BEGIN SUPPLIED MATERIAL

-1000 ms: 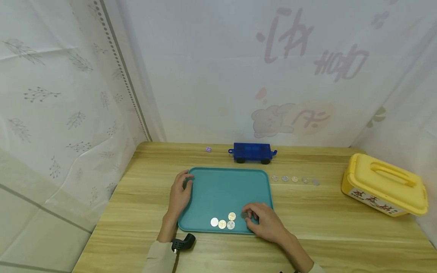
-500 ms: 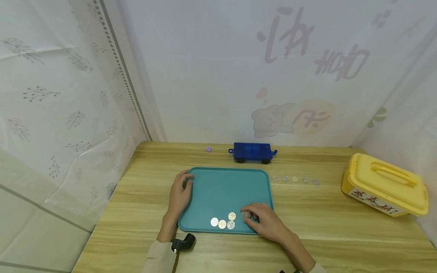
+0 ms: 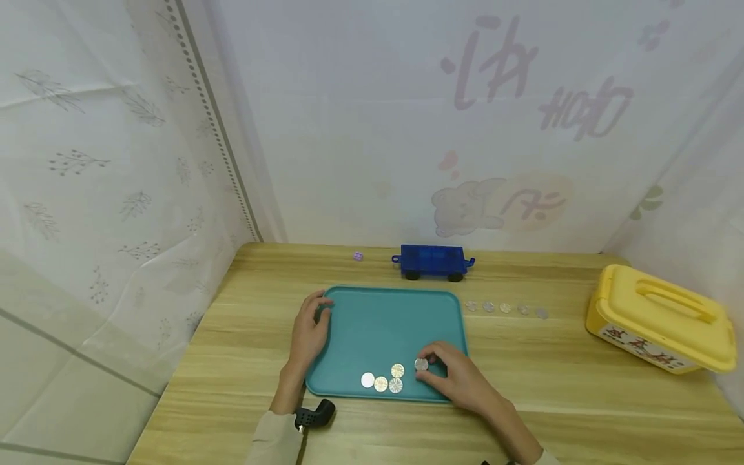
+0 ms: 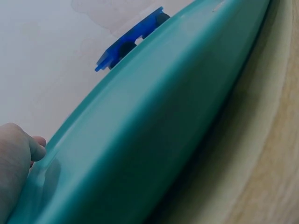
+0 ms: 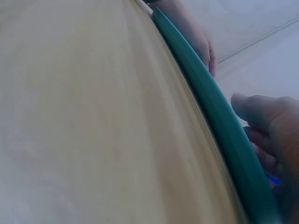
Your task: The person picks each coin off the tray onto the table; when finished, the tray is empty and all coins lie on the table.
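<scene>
teal tray (image 3: pixel 372 323) under both our hands: our right hand (image 3: pixel 459 381) pinches a silver coin (image 3: pixel 421 364) between thumb and fingertips, just above the tray's near right corner. four more coins (image 3: pixel 383 381) lie just left of that pinch. our left hand (image 3: pixel 308 332) grips the tray's left rim, thumb curled over it.

Your right hand (image 3: pixel 459 381) has lifted its coin (image 3: pixel 421 364) clear; it now shows bright between your fingers (image 3: pixel 433 356).
</scene>
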Motion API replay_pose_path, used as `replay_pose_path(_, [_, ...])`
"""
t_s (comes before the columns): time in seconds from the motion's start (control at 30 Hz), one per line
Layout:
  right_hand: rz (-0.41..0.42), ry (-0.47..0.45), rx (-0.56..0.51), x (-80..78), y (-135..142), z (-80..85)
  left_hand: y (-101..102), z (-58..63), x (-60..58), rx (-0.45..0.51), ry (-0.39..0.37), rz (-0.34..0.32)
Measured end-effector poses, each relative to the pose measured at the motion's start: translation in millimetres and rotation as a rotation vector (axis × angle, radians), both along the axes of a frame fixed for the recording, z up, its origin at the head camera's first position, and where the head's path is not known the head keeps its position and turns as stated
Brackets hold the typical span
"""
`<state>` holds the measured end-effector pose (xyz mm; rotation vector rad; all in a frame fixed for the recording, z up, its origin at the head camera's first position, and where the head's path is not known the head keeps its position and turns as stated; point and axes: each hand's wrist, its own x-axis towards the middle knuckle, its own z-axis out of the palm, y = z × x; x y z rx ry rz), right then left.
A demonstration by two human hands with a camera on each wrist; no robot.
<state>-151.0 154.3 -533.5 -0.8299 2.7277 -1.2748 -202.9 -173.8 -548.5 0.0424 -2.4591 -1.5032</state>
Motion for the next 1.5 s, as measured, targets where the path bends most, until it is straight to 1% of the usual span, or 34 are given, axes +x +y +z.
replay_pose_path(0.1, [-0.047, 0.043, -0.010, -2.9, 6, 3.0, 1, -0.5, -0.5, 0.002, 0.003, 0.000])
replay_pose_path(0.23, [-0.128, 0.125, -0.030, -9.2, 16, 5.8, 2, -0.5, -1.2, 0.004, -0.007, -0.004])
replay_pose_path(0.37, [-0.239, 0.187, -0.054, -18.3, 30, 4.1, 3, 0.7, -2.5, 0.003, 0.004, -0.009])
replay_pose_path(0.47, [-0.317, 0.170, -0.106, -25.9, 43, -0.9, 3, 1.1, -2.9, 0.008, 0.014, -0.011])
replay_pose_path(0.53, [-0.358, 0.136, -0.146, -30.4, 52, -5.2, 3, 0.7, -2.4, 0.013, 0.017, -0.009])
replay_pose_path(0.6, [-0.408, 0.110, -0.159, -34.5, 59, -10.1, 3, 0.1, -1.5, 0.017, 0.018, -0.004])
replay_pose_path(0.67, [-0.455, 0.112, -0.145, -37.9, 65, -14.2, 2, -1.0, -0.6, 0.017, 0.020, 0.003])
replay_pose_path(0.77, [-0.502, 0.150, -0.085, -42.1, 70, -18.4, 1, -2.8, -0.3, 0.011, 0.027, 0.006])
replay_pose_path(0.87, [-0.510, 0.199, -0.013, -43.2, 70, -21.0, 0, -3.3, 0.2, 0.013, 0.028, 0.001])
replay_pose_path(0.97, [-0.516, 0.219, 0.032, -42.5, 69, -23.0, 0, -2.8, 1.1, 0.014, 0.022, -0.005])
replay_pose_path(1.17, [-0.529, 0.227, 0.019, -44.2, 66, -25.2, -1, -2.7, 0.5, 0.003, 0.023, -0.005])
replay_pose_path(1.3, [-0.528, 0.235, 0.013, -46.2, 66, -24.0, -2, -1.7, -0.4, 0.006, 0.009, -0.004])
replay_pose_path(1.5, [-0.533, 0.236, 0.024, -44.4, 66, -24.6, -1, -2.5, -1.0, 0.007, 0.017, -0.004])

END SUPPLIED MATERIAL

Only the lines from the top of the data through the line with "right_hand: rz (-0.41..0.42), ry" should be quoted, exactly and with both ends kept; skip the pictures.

-1000 ms: 
-500 ms: 
+0 ms: 
+0 ms: 
+0 ms: 
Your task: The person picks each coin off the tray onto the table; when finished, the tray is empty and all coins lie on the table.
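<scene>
teal tray (image 3: pixel 372 323) under both our hands: our right hand (image 3: pixel 459 381) pinches a silver coin (image 3: pixel 421 364) between thumb and fingertips, just above the tray's near right corner. four more coins (image 3: pixel 383 381) lie just left of that pinch. our left hand (image 3: pixel 308 332) grips the tray's left rim, thumb curled over it.

Your right hand (image 3: pixel 459 381) has lifted its coin (image 3: pixel 421 364) clear; it now shows bright between your fingers (image 3: pixel 433 356).
</scene>
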Motion API replay_pose_path, used as `replay_pose_path(_, [_, ...])`
"""
t_s (comes before the columns): time in seconds from the motion's start (control at 30 Hz), one per line
Layout:
  right_hand: rz (-0.41..0.42), ry (-0.47..0.45), rx (-0.56..0.51), x (-80..78), y (-135..142), z (-80..85)

This exercise requires nothing further.